都会のビジネス街にあるものは、もしかしたらそうかもしれないけれど。

「おしゃべりをするところ」
「考え事をするところ」
「ゆっくりするところ」

どれもあるよね。
そして、もうひとつ。

「リセットするところ」

カフェというのは、空間だ。
天井があって、壁があって、外とは、区切られた空間。
駅ビルにあるものなんかは、ちょっと違うかもしれないけれど、
基本的には「通路」ではなくて、目的地としての、閉じられた空間。
そこは必要があって行くのではなくて、日常とは別に、わざわざ行くところ。

だとしたらそこは空間として、理想的な場であって欲しいと思う。
ビジネスには違いないのだけど、ギブとテイクとか、お金のこととか、
そういう世知辛い事情を考えずにすむ場所であるといいな、とか、僕は期待しちゃう。

森の音は、足を踏み入れた瞬間に、僕をあらゆる日常から切り離してくれる。
白すぎず、暖かな色合いの土壁と、そのままの色を残す木の柱。
椅子も、机も大部分が木製だ。
店に入った人は、店の中で目につくものに世の中で見慣れた、
「作られた色や材質」が驚くほど少ないことに、すぐに気がつくだろう。

こういう店としては珍しく、窓はそんなに大きくない。
一面の土壁とあわせると、ちょっとした穴蔵や、秘密基地みたいな雰囲気だ。
目の前を通る大きな道も、窓から少しだけ「垣間見える」だけで、
僕らの視界に飛び込んできて思考をかき回すことは決してない。
それでも天井には天窓があったりして、太陽の光だけは射し込んでくるという、
いいとこ取りの贅沢なつくり。

そして当たり前だけれど、店の中にはいつも素晴らしい珈琲の香りが漂っている。
生豆を仕入れて、大きな銀色の焙煎機で自家焙煎する珈琲は、やっぱり味も香りも全然違う。
僕が珈琲について語り出すときりがないからやめておくけど(笑)、
ここでは本物の珈琲が楽しめるよ、ってことだけは言っておく。

それから、これはすごく大事なことだと思うんだけど、
珈琲を入れているカップやソーサーが、またすごく素敵なんだ。
上品で気取った感じのブランドもののカップではなくて、
手作りの雰囲気漂う、ほっとできるかたちや色の食器は、
きっとお店の感性できちんと選んでいるんだろうな。
それだけでも、珈琲の味は何倍にも美味しくなるよ。

お店の隅から隅まで見てみると、本当に手を抜いたところが全然ないなぁ、って思う。
手作りのメニューも、本当に優しくてあったかい作りだし、
ところどころにある色々な案内や説明も、商業的なコマーシャルにありがちな、
目のチカチカする色はまったく使っていない。

最近、「おしゃれなお店」ってのは多いけど、
その多くは、「おしゃれ風な」だけだ。
でも、「森の音」は全然違う。
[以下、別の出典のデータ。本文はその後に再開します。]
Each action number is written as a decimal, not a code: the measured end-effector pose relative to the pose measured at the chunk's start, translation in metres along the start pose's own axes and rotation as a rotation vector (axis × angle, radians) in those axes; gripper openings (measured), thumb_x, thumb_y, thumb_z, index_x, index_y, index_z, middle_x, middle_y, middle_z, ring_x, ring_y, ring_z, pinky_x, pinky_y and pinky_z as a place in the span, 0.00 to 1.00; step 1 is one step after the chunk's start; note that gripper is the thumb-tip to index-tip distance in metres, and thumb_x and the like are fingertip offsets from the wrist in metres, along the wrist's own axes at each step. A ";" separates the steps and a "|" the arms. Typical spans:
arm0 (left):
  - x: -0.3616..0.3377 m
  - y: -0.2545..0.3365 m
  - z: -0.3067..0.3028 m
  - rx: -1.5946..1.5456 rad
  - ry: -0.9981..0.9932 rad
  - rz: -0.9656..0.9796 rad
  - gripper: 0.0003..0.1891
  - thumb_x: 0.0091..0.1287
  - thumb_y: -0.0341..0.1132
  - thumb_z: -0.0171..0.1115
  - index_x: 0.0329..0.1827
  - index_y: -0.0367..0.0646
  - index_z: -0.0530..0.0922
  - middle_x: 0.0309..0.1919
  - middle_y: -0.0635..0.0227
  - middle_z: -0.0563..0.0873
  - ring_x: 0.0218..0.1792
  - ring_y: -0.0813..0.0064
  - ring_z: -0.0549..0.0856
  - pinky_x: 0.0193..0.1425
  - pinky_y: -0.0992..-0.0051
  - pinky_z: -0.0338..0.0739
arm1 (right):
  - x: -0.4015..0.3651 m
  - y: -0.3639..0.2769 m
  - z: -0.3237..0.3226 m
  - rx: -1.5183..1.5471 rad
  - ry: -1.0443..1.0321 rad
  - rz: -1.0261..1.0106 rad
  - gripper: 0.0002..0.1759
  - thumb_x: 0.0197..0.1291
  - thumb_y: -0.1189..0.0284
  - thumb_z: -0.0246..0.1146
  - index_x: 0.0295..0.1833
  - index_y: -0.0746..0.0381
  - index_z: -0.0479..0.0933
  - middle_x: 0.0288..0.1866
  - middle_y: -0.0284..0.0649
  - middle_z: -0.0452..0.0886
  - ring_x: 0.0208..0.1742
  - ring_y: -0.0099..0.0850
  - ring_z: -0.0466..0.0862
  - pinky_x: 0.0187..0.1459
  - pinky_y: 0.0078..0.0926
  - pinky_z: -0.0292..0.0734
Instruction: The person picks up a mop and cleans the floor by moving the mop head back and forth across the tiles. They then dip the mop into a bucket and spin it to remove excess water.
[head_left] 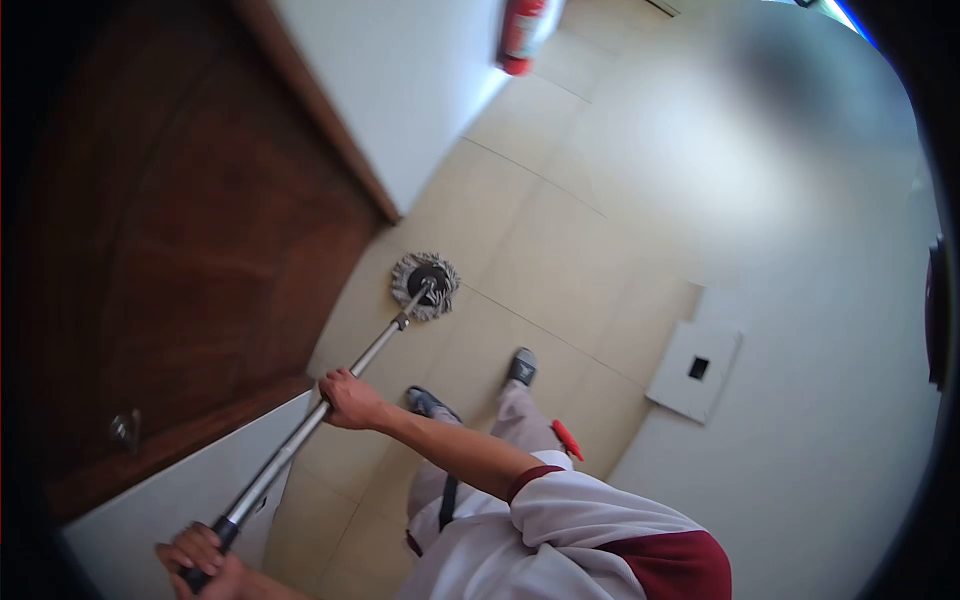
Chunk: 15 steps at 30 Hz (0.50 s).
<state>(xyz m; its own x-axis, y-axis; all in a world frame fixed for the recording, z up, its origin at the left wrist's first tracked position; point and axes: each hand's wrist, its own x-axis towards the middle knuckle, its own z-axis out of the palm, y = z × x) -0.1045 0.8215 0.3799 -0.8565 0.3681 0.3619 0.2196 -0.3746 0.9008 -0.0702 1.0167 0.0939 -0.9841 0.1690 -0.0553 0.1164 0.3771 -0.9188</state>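
A mop (285, 455) with a metal pole slants from the lower left up toward the middle of the view. My left hand (203, 562) is wrapped round the dark grip at its top end. Farther down the pole, my right hand (350, 400) is closed round the metal shaft, my arm stretched across my body. The round mop head (426, 286), with grey and white strands around a dark disc, rests on the tiled floor (545, 240) close to the door and wall corner.
A brown wooden door (200, 240) with a knob (125, 430) is on the left. A red fire extinguisher (521, 38) hangs by the white wall (375, 90). A white panel (690, 385) with a dark opening is on the right. My shoes (521, 366) stand behind the mop head.
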 end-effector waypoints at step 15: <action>-0.128 -0.199 0.210 -0.536 -1.237 -0.690 0.07 0.52 0.32 0.55 0.23 0.37 0.70 0.19 0.65 0.73 0.22 0.72 0.72 0.30 0.73 0.67 | -0.413 0.188 -0.058 -0.239 0.917 0.727 0.13 0.39 0.84 0.62 0.32 0.62 0.70 0.32 0.43 0.72 0.38 0.45 0.73 0.44 0.38 0.69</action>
<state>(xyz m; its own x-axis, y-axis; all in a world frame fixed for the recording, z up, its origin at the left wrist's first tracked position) 0.0598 1.0278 0.2047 0.2623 0.9559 0.1318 -0.4740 0.0087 0.8805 0.3663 1.0703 -0.0331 -0.2258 0.9635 -0.1436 0.7239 0.0673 -0.6866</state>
おしゃれというよりは、自然体。
だけど、気がつくと情報の渦に押し流されそうになる現代では、
その「自然体」をつくるために、繊細で丁寧な努力を惜しまないんだと思う。

というわけで、本当に心と体をリセットできる、素敵なカフェ。
「森の音」のご紹介でした。

ちなみに、僕が「星の王子さま」を翻訳した「ちっちゃな王子さま」の本も、
置いていただいていますよー(笑)。